Measuring Performance in Classification Models

Rafal Decowski

Measuring Performance in Classification Models

library(dplyr)
## Warning: package 'dplyr' was built under R version 3.4.3
## 
## Attaching package: 'dplyr'
## The following objects are masked from 'package:stats':
## 
##     filter, lag
## The following objects are masked from 'package:base':
## 
##     intersect, setdiff, setequal, union
library(ggplot2)
library(knitr)

# Read in data
df = read.csv("classification-output-data.csv")

Confusion Matrix

Using the built in table function, we can generate a raw confusiton matrix for the given dataset.
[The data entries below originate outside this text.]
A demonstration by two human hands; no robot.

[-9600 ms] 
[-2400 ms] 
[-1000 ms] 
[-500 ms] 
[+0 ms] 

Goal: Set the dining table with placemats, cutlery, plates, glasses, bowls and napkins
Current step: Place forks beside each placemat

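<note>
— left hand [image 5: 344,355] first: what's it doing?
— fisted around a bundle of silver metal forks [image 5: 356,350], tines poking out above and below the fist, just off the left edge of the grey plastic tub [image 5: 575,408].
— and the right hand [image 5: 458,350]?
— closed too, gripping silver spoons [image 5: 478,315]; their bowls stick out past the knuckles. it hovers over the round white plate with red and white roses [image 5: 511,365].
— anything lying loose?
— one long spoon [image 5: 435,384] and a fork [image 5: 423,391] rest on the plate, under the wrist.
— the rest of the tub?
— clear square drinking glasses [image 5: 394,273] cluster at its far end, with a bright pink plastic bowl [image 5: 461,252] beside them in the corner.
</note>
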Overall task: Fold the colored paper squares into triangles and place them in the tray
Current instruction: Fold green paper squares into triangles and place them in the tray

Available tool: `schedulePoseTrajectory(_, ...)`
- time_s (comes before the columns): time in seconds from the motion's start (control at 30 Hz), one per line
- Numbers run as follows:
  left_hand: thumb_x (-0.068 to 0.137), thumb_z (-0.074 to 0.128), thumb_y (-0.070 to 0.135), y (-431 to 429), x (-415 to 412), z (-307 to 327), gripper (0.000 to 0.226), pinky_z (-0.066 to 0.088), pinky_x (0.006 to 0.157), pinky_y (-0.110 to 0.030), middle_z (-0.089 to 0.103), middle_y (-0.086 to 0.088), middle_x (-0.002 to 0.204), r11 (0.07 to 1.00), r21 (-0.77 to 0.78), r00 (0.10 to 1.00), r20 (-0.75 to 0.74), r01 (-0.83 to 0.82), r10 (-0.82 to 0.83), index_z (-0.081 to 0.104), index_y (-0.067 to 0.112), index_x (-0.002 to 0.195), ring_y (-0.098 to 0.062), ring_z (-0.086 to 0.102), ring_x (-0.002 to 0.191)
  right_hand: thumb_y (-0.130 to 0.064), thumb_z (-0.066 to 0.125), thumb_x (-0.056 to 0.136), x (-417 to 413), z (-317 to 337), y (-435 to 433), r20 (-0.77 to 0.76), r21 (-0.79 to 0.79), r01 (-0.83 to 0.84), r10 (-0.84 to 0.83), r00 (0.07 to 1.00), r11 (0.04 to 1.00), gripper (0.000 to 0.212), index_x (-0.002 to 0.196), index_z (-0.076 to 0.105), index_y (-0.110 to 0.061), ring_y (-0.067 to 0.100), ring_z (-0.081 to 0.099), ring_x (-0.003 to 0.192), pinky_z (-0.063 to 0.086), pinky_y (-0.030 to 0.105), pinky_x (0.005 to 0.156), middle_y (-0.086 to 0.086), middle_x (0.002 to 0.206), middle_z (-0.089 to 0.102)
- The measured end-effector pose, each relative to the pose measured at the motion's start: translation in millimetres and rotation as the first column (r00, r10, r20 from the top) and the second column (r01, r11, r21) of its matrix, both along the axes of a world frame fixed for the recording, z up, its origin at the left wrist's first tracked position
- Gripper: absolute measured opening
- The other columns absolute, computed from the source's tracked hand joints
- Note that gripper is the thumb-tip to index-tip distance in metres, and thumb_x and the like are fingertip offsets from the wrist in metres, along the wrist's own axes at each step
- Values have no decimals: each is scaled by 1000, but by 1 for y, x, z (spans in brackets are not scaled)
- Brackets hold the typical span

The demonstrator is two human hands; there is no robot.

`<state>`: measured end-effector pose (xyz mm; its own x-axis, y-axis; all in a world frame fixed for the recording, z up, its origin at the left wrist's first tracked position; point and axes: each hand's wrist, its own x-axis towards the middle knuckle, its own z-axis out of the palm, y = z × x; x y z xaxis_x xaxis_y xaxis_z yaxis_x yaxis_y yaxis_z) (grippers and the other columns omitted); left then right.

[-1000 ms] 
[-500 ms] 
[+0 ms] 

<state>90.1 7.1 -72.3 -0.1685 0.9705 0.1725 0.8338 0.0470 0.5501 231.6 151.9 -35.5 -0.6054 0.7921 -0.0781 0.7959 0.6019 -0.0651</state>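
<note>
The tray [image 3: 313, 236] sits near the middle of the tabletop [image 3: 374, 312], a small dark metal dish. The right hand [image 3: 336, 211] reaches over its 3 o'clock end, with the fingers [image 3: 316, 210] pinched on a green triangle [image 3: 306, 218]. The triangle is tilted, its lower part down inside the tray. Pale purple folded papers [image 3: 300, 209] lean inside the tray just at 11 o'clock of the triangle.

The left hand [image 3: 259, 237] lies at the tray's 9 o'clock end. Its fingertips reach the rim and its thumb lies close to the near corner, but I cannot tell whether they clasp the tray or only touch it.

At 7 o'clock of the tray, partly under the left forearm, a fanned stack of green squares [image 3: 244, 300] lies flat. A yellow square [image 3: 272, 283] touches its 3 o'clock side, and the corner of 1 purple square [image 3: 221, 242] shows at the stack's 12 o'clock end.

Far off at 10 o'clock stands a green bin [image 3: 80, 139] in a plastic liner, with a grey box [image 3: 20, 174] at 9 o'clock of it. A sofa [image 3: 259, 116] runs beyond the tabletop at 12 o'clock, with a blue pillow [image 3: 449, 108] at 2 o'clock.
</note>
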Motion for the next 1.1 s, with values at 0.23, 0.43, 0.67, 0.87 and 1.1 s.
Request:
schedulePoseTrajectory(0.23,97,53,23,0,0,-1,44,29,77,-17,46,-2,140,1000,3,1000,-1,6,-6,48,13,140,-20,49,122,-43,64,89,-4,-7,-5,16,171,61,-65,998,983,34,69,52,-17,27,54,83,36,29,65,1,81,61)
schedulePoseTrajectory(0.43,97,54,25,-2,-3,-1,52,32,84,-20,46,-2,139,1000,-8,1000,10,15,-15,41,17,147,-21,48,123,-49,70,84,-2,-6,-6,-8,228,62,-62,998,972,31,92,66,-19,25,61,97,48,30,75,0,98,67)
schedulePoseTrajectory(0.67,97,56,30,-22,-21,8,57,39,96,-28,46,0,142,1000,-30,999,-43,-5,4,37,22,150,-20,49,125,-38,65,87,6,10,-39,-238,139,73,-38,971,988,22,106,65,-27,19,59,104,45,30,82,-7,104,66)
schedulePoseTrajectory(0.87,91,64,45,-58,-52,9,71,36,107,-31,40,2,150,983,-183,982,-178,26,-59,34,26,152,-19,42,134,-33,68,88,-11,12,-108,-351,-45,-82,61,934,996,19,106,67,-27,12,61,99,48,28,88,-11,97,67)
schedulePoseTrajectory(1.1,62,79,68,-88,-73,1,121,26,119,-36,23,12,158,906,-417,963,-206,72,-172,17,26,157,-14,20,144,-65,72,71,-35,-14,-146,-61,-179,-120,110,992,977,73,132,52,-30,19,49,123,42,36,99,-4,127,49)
The columns represent the predicted class and the rows the actual class.

# Determine cross reference on the classes
confusion_table = table(df[,'scored.class'], df[,'class'])
confusion_table
##    
##       0   1
##   0 119  30
##   1   5  27

Define 4 possible outcomes

# Initialize 4 possible outcomes [TP, TN, FP, FN]
# True Positive, True Negative, False Positive, False Negative
confusion_table[1,1] = 'TN'
confusion_table[1,2] = 'FN'
confusion_table[2,1] = 'FP'
confusion_table[2,2] = 'TP'
confusion_table
##    
##     0  1 
##   0 TN FN
##   1 FP TP

Accuracy

get_accuracy <- function(df, predicted, actual){
  confusion_table = table(df[,predicted], df[,actual])
  TP = confusion_table[2,2]
  TN = confusion_table[1,1]
  FN = confusion_table[1,2]
  FP = confusion_table[2,1]
  accuracy = round((TP + TN) / sum(TP,FP,TN,FN), 2)
  return(accuracy)
}

Classification Error Rate

get_classification_error_rate <- function(df, predicted, actual){
  confusion_table = table(df[,predicted], df[,actual])
  TP = confusion_table[2,2]
  TN = confusion_table[1,1]
  FN = confusion_table[1,2]
  FP = confusion_table[2,1]
  classification_error_rate = round((FP + FN) / sum(TP,FP,TN,FN),2)
  return(classification_error_rate)
}

Precision

get_precision <- function(df, predicted, actual){
  confusion_table = table(df[,predicted], df[,actual])
  TP = confusion_table[2,2]
  TN = confusion_table[1,1]
  FN = confusion_table[1,2]
  FP = confusion_table[2,1]
  precision = round(TP / (TP + FP), 2)
  return(precision)
}

Sensitivity

get_sensitivity <- function(df, predicted, actual){
  confusion_table = table(df[,predicted], df[,actual])
  TP = confusion_table[2,2]
  TN = confusion_table[1,1]
  FN = confusion_table[1,2]
  FP = confusion_table[2,1]
  sensitivity = round(TP / (TP + FN), 2)
  return(sensitivity)
}

Specificity

get_specificity <- function(df, predicted, actual){
  confusion_table = table(df[,predicted], df[,actual])
  TP = confusion_table[2,2]
  TN = confusion_table[1,1]
  FN = confusion_table[1,2]
  FP = confusion_table[2,1]
  specificity = round(TN / (TN + FP), 2)
  return(specificity)
}

F1

get_f1_score <- function(df, predicted, actual){
  confusion_table = table(df[,predicted], df[,actual])
  TP = confusion_table[2,2]
  TN = confusion_table[1,1]
  FN = confusion_table[1,2]
  FP = confusion_table[2,1]
  
  precision = round(TP / (TP + FP), 2)
  sensitivity = round(TP / (TP + FN), 2)
  f1_score = round((2 * precision * sensitivity) / (precision + sensitivity), 2)
  return(f1_score)
}

What are the bounds on the F1 score? - Knowing that both precision and sensitivity are bound between 0 and 1 as they are percentages of the calculated values, we can use their min and max values as a test to prove that f1 score also falls between 0 & 1.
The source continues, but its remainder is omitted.